§ **INFORMATION GIVEN**
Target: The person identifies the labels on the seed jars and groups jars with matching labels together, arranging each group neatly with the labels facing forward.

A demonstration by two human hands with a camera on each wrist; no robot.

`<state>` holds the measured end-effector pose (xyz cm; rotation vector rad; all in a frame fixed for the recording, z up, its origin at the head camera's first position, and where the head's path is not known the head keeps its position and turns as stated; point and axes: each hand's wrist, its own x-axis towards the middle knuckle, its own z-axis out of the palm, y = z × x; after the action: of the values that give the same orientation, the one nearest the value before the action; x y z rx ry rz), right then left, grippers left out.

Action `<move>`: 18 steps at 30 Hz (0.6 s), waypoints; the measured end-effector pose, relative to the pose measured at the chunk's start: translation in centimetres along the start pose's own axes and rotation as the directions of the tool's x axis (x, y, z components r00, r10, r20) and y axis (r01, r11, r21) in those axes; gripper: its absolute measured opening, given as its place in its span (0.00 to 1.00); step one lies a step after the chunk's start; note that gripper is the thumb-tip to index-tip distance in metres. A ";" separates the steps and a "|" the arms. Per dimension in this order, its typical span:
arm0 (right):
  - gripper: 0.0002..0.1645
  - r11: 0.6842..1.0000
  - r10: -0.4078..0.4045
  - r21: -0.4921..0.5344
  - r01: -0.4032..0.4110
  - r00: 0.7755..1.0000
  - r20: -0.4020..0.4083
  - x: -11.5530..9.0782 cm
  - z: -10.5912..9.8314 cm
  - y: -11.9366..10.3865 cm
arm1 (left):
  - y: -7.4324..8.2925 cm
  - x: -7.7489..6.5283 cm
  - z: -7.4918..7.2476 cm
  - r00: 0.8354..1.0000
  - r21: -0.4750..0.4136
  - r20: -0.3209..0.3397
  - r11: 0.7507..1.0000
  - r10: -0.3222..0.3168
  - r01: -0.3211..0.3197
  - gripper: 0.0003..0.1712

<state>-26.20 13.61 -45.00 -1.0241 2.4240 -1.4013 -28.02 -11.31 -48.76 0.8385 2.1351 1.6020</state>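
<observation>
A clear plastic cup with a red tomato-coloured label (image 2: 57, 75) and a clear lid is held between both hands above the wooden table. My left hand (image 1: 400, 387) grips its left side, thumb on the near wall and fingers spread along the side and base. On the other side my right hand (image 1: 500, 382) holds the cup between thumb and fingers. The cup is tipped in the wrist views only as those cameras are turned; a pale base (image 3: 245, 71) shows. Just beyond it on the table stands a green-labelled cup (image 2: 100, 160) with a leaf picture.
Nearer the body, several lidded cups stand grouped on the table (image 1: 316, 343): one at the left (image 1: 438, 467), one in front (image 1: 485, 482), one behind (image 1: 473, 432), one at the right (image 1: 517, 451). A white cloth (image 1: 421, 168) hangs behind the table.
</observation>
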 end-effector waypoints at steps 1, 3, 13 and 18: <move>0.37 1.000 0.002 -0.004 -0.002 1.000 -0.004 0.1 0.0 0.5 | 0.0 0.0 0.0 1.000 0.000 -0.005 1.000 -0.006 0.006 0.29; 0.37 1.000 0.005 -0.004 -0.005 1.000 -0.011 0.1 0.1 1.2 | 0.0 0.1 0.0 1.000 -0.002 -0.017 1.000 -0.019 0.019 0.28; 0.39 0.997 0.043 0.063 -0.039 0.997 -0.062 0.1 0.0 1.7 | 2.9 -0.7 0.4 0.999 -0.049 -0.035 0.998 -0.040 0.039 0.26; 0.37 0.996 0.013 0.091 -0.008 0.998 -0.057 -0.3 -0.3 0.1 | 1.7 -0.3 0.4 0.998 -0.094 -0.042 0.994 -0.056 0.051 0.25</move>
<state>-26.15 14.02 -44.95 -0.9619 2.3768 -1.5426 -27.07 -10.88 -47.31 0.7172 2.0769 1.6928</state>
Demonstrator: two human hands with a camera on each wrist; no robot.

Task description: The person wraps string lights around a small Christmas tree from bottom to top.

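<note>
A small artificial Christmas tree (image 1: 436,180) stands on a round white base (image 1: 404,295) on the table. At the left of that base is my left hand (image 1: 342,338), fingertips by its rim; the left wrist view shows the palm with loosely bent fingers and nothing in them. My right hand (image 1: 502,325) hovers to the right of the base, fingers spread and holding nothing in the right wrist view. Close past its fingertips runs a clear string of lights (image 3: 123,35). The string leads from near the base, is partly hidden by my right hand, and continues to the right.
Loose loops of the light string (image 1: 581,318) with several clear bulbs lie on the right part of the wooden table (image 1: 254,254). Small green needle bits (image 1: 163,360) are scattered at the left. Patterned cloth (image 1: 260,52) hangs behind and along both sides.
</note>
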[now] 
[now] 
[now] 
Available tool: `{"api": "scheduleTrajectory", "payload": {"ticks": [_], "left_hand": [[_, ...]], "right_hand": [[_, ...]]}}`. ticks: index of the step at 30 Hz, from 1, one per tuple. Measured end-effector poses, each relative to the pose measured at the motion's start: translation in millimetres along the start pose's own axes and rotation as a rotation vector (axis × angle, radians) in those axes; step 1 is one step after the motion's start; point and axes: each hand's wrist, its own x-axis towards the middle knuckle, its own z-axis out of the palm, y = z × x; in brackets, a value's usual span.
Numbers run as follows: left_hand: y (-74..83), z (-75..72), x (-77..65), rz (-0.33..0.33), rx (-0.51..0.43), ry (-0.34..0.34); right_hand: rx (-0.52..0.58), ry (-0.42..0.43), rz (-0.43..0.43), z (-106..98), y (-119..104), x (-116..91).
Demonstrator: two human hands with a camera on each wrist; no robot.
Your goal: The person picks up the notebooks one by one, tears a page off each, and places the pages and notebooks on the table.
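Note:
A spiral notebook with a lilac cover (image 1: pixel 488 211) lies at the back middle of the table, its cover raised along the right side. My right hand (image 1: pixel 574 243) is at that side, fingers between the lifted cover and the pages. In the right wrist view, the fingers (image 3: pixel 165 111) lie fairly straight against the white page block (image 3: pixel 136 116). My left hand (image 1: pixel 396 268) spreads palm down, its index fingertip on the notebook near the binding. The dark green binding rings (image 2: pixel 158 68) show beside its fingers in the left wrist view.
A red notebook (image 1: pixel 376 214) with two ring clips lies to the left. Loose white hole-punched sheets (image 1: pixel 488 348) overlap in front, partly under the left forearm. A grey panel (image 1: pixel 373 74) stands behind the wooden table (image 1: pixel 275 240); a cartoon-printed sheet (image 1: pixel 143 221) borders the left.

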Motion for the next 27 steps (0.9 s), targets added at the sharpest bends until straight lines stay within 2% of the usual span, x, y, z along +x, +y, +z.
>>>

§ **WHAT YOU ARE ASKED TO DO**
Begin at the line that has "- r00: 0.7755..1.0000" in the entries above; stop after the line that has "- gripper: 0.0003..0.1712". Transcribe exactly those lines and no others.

§ **OUTPUT FOR THIS EXERCISE**
  - r00: 0.7755..1.0000
  - r20: -0.4020..0.4083
  - x: -11.5530..9.0782 cm
  - z: -10.5912..9.8314 cm
  - y: -11.9366..10.3865 cm
arm1 (left):
  - y: -7.4324..8.2925 cm
  - x: -7.7489..6.5283 cm
  - z: -7.4918..7.2476 cm
  - r00: 0.8354..1.0000
  - r21: -0.4750..0.4136
  - r20: -0.3209..0.3397
  - r11: 0.7507..1.0000
  - r10: -0.3222..0.3168
  - r01: -0.3211..0.3197
  - gripper: 0.0003..0.1712

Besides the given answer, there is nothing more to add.